→ **Task objective**:
Write out exactly the lines below that run from the one containing "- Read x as" through the one containing "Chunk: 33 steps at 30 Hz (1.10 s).", both included, with no other lines.
Segment Start: Material supplied
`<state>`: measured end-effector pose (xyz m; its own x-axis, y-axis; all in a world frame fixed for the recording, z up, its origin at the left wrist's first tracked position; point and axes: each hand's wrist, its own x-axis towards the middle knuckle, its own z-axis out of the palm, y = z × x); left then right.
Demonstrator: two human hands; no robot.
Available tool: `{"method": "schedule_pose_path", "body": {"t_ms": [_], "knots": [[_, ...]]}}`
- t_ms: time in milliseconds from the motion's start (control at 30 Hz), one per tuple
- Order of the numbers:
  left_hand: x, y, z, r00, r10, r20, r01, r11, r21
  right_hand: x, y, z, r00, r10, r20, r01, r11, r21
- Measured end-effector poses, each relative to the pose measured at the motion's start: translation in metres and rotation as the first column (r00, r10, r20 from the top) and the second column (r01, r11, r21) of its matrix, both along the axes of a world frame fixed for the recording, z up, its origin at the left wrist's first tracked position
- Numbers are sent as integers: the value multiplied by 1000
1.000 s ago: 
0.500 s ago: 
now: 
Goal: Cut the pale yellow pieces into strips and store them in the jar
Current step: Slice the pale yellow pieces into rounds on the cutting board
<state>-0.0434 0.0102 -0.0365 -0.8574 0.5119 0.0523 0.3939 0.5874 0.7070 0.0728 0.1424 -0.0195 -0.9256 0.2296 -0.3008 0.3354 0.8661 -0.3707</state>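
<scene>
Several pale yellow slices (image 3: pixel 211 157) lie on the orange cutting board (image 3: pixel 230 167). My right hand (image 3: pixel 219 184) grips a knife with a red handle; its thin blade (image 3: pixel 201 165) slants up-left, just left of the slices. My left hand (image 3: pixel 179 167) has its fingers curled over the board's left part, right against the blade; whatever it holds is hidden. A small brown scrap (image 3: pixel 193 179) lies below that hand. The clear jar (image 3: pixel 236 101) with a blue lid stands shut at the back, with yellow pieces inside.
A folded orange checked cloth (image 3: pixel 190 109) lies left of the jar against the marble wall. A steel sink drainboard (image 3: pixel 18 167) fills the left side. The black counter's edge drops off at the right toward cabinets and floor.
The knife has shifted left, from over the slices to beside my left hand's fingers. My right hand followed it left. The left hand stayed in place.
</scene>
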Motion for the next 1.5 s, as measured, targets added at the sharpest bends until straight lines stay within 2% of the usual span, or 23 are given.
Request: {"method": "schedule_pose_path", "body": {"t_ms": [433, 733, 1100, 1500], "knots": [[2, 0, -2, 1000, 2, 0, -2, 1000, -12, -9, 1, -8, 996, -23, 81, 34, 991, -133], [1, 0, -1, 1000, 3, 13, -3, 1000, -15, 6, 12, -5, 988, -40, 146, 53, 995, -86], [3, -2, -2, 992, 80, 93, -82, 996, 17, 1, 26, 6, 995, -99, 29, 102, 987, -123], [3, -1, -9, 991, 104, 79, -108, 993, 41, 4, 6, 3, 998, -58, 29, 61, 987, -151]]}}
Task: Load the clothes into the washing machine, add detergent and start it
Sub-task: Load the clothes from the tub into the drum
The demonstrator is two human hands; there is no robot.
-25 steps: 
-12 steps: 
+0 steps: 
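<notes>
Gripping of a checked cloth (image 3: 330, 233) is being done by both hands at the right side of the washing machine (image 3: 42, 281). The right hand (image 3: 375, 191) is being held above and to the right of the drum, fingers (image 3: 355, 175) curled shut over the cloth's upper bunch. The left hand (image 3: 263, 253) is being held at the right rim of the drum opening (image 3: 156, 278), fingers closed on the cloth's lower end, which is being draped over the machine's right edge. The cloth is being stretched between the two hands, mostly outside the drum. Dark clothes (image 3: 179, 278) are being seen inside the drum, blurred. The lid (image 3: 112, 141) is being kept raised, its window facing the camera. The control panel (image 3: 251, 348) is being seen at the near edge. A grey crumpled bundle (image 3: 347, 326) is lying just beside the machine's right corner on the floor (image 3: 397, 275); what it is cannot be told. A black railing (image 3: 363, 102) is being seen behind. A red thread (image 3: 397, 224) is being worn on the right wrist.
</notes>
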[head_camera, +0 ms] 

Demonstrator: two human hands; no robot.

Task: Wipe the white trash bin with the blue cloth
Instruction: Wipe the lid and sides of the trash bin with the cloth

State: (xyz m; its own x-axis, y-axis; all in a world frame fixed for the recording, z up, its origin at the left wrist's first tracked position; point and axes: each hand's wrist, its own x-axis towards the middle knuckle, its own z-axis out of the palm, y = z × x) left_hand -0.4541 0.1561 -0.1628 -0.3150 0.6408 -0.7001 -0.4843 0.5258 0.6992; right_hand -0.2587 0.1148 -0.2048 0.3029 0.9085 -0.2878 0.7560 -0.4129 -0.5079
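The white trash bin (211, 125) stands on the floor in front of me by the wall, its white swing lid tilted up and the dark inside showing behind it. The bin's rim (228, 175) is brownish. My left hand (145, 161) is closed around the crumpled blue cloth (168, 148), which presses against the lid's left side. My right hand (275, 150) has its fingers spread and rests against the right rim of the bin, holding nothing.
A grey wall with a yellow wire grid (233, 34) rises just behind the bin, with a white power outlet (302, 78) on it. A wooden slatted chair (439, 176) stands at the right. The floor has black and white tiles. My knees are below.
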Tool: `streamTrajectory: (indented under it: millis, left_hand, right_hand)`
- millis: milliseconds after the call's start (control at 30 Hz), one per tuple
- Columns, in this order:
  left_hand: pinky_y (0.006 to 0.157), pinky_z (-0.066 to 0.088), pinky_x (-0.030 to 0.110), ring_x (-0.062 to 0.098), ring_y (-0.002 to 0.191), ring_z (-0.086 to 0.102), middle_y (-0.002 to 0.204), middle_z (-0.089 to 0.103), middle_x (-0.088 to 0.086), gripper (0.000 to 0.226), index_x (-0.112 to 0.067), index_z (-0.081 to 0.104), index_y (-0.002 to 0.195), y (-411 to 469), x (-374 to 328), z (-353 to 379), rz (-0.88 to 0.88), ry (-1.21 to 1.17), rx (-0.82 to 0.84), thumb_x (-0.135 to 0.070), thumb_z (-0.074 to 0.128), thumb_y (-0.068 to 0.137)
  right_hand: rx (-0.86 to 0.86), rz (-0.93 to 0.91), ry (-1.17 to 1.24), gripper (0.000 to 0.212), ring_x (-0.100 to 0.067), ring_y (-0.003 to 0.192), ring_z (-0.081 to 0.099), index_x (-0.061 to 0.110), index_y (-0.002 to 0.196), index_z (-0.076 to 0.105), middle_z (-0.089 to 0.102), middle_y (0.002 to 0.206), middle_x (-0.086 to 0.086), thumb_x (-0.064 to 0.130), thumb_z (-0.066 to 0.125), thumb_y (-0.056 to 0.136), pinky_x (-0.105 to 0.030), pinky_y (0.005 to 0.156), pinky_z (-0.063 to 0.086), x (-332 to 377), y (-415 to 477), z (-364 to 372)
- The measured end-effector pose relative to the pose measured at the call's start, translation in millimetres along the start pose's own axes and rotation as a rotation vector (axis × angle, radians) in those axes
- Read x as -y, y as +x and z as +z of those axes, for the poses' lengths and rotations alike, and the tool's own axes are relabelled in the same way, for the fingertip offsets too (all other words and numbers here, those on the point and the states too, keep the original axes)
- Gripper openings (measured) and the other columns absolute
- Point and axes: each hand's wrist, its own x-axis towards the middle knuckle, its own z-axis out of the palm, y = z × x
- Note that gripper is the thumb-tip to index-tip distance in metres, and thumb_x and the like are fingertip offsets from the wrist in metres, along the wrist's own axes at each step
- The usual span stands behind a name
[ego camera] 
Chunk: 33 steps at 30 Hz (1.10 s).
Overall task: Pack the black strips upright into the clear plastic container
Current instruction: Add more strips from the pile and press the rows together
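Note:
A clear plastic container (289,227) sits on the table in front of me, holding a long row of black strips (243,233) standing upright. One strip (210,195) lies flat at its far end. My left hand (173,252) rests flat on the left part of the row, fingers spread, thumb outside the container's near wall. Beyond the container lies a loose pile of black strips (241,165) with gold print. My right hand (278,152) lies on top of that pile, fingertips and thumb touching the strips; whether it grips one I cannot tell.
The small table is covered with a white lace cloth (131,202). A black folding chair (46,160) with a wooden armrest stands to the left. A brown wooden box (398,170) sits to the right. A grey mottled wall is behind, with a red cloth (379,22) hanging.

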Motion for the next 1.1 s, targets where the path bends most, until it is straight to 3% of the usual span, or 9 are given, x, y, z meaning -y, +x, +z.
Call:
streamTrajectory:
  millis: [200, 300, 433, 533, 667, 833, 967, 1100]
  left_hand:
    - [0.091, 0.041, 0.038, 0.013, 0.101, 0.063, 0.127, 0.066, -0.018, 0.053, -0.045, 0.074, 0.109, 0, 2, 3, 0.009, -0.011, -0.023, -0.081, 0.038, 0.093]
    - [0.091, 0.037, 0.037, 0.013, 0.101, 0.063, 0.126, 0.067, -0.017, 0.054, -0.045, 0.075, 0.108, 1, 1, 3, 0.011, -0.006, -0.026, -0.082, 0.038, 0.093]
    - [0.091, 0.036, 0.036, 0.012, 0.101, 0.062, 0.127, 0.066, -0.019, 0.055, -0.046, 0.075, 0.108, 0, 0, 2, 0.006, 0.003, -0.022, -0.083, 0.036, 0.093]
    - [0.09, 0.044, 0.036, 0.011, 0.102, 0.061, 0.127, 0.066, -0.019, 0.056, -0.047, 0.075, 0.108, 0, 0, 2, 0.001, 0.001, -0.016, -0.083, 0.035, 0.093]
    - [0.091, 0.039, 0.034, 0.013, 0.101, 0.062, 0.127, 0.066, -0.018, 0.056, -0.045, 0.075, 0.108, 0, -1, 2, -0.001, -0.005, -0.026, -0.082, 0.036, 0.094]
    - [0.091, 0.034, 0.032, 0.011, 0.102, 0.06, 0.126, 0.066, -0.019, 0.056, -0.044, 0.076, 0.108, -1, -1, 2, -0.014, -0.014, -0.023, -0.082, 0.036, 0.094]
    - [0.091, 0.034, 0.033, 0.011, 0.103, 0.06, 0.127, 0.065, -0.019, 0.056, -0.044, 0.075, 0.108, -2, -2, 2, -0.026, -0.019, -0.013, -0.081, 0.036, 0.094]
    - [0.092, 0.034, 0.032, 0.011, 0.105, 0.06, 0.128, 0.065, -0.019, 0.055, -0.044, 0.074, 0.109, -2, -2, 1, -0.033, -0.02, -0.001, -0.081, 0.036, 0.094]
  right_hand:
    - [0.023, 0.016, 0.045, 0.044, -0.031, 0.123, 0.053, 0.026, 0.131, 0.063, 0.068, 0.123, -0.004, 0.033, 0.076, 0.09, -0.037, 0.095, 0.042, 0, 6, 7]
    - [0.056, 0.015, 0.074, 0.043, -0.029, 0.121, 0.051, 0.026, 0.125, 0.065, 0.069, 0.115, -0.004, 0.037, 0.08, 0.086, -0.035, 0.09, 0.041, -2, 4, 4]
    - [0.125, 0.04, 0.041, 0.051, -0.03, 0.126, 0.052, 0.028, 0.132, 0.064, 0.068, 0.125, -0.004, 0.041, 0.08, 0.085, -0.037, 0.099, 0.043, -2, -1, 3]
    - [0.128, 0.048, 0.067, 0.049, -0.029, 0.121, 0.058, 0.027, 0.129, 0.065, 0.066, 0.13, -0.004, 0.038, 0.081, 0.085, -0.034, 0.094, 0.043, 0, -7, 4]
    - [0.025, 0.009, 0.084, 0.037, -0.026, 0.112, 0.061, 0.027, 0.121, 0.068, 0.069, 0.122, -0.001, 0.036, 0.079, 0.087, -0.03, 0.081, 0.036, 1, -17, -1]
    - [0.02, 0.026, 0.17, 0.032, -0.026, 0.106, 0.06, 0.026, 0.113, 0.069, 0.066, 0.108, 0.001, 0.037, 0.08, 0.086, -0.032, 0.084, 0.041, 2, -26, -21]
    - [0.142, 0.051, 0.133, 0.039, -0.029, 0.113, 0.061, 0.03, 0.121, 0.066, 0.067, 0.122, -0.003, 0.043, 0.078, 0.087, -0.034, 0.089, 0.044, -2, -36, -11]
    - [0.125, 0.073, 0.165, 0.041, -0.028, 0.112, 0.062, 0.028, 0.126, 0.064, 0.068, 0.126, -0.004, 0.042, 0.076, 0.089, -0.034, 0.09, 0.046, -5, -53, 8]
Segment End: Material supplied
→ **Your response**:
- Read x as -y, y as +x and z as +z of those axes, for the poses' lengths and rotations alike, and the tool's own axes are relabelled in the same way, for the fingertip offsets too (all other words and numbers here, those on the point and the states too, keep the original axes)
- Gripper openings (measured) and the other columns absolute
- Point and axes: each hand's wrist, its own x-axis towards the middle knuckle, its own z-axis out of the palm, y = z × x
- Note that gripper is the thumb-tip to index-tip distance in metres, and thumb_x and the like are fingertip offsets from the wrist in metres, along the wrist's own axes at each step
- The usual span stands behind a name
[ego camera] 
Chunk: 33 steps at 30 Hz (1.10 s).

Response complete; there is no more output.